As I detail at length in “Radical-in-Chief,” deceptions and glaring omissions about his radical past reach far beyond Obama’s involvement with the Socialist Scholars Conferences and the Midwest Academy. Archival documents reveal that Obama fudged during campaign 2008 about his ties to ACORN. New evidence confirms that Obama has hidden the truth about his relationships to Jeremiah Wright and Bill Ayers.
The unknown story of Obama’s deep involvement with a radical group called UNO of Chicago is revealed.
The claims of candidate Obama and his mentors that he shunned Saul Alinsky’s confrontational tactics turn out to be a sugary fairy tale.
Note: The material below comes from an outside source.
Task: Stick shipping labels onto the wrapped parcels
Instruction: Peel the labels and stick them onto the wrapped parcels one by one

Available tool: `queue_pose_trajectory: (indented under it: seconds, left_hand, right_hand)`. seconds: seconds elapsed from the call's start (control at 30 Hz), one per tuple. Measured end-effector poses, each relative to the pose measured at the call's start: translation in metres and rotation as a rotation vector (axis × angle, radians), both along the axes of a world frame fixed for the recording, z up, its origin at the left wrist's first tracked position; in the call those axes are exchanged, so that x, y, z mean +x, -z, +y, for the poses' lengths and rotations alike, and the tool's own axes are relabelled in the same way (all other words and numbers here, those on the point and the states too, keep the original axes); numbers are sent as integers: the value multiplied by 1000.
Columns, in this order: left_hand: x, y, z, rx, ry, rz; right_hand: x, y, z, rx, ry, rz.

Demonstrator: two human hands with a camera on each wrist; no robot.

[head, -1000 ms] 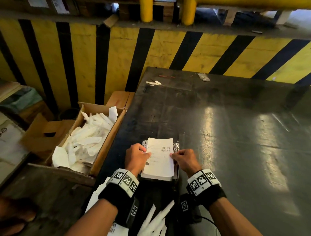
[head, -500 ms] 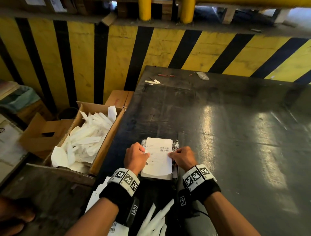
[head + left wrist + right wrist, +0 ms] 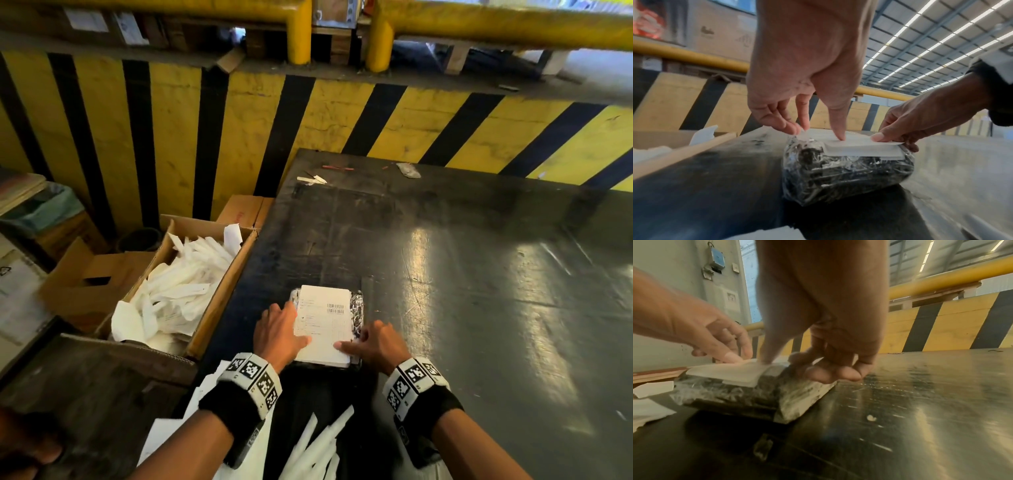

The obfuscating techniques of Obama’s memoir, “Dreams from My Father,” are exposed.
The pattern of misdirection upon which President Obama’s political career has been built has its roots in the socialist background of community organizing. ACORN, the Rev. Wright and Bill Ayers were all routes into that hidden socialist world. And that is why Obama has had to obscure the truth about these and other elements of his past.
More important, the president’s socialist past is still very much alive in the governing philosophy and long-term political strategy of the Obama administration.
As we move into the first national election of the Obama presidency, Americans are confronted with a fateful choice. Either we will continue to be subject to President Obama’s radical, and only very partially revealed, plans for our future, or we will place a strong check on the president’s ambitions.
Knowing the truth about Obama’s past is the best way to safeguard our future.
Stanley Kurtz is a senior fellow at the Ethics and Public Policy Center.